Attorneys are challenging the results of a July 5 union election at a Canadian-owned silver mine in Durango, Mexico, that a team of international observers says was marred by “serious irregularities.” The Sindicato Nacional de Trabajadores Mineros, Metalúrgicos, Siderúrgicos y Similares de la República Mexicana (SNTMMSSRM, known as Los Mineros) lost by a single vote amid a climate of intimidation and ballot discrepancies.
According to a preliminary report, 129 workers at the La Platosa mine, owned by Excellon Resources of Canada, were eligible to vote for one of three unions: “Presidente Adolfo López Mateos” Union of Workers and Employees in Commerce and General, the National Mining and Metallurgic Union “Don Napoleón Gómez Sada” (SNMMDNGS), and Los Mineros.
The official vote count was 45 for Los Mineros, 46 for SNMMDNGS, and 32 for the Adolfo López Mateos union, which currently controls the labor contract at the mine. The latter two unions are widely regarded as company-dominated “protection unions.” There were six challenged ballots.
The team noted that although many election procedures appeared proper, a number of irregularities severely marred the results.
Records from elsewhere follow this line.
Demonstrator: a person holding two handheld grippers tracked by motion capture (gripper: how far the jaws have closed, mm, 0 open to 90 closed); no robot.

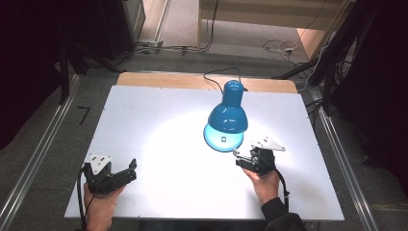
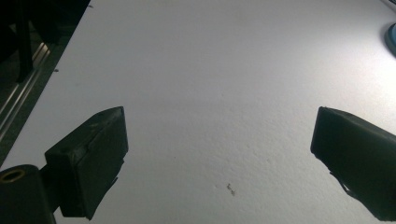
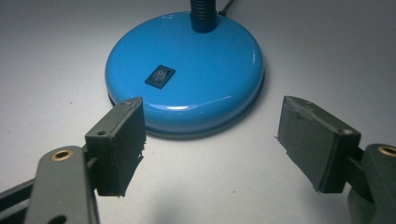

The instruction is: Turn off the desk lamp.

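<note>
We bring our right gripper [image 3: 212, 140], jaws spread with nothing between them, near the blue lamp [image 1: 227, 118] on the worktop [image 1: 144, 125]. Next we probably press its switch [image 3: 160, 76]. Our left gripper [image 2: 219, 154] waits, jaws spread.

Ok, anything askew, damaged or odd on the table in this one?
Nothing serious. The blue lamp stands upright and lit, its base intact. One oddity: the right gripper has ragged, frayed edges on its left pad. A tiny speck marks the table.
</note>
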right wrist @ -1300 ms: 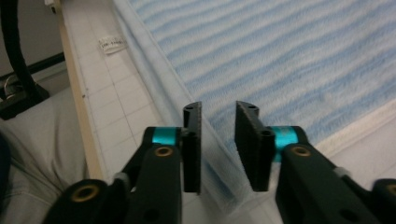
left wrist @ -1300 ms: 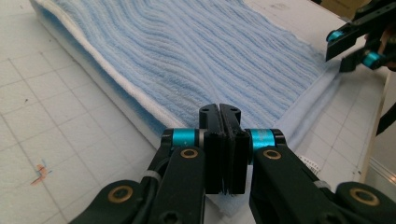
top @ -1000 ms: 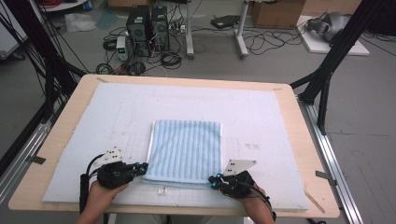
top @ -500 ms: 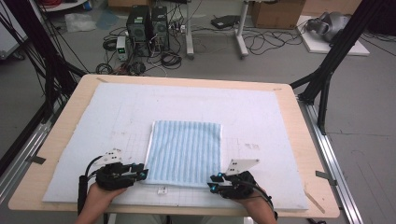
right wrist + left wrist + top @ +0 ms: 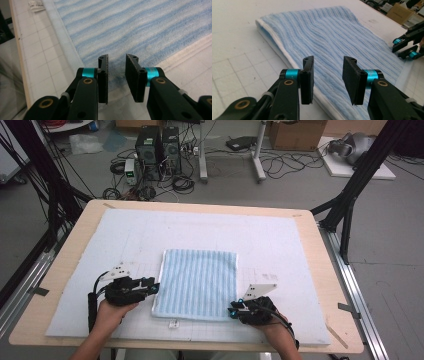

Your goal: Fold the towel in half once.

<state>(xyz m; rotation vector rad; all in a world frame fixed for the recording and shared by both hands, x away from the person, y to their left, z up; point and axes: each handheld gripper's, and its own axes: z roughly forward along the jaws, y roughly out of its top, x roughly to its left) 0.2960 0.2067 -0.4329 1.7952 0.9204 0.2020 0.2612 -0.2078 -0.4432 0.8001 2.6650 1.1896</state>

Despite a request by Los Mineros to hold the election in a neutral location, it took place on company grounds. On the day of the vote, some 100 men, many armed with sticks, arrived in a convoy of buses, trucks, and cars. Identifying themselves as members of SNMMDNGS, they attempted to block entrance to the mine. “These individuals were quite aggressive in their behavior,” said the report, “surrounding and photographing observer team members when they attempted to talk to workers.” In addition, a large contingent of municipal, state, and federal police with automatic rifles patrolled the mine entrance.
“There must be about two dozen heavily armed state police at the mine site right now,” reported Ben Davis of the United Steel, Paper and Forestry, Rubber, Manufacturing, Energy, Allied Industrial & Service Workers International Union (USW), a member of the observer team. USW has long supported Los Mineros.
Other members were Lorraine Clewer, Solidarity Center country program director in Mexico, and representatives of the International Union, United Automobile, Aerospace, and Agricultural Implement Workers of America (UAW), IndustriALL Global Union, Project on Organizing, Development, Education and Research (PODER), Project on Economic, Social and Cultural Rights (ProDESC), and Labor Justice Center, El Paso.
Workers told the observer team that they had been pressured to vote for one of the two protection unions over the independent Los Mineros. “These practices occurred over a long period of time, as the request to hold an election was filed on October 7, 2011, and the election did not occur until nine months later,” said the report. The workers have been struggling for nearly two years to gain democratic union representation.
“Unfortunately, this flawed electoral process demonstrates once again how Mexican workers are locked into a system that excludes them from having a voice on the job,” said the Solidarity Center’s Clewer. “In a job as dangerous as mining, we see time and again the consequences of this exclusion on the lives and livelihoods of miners and their families.”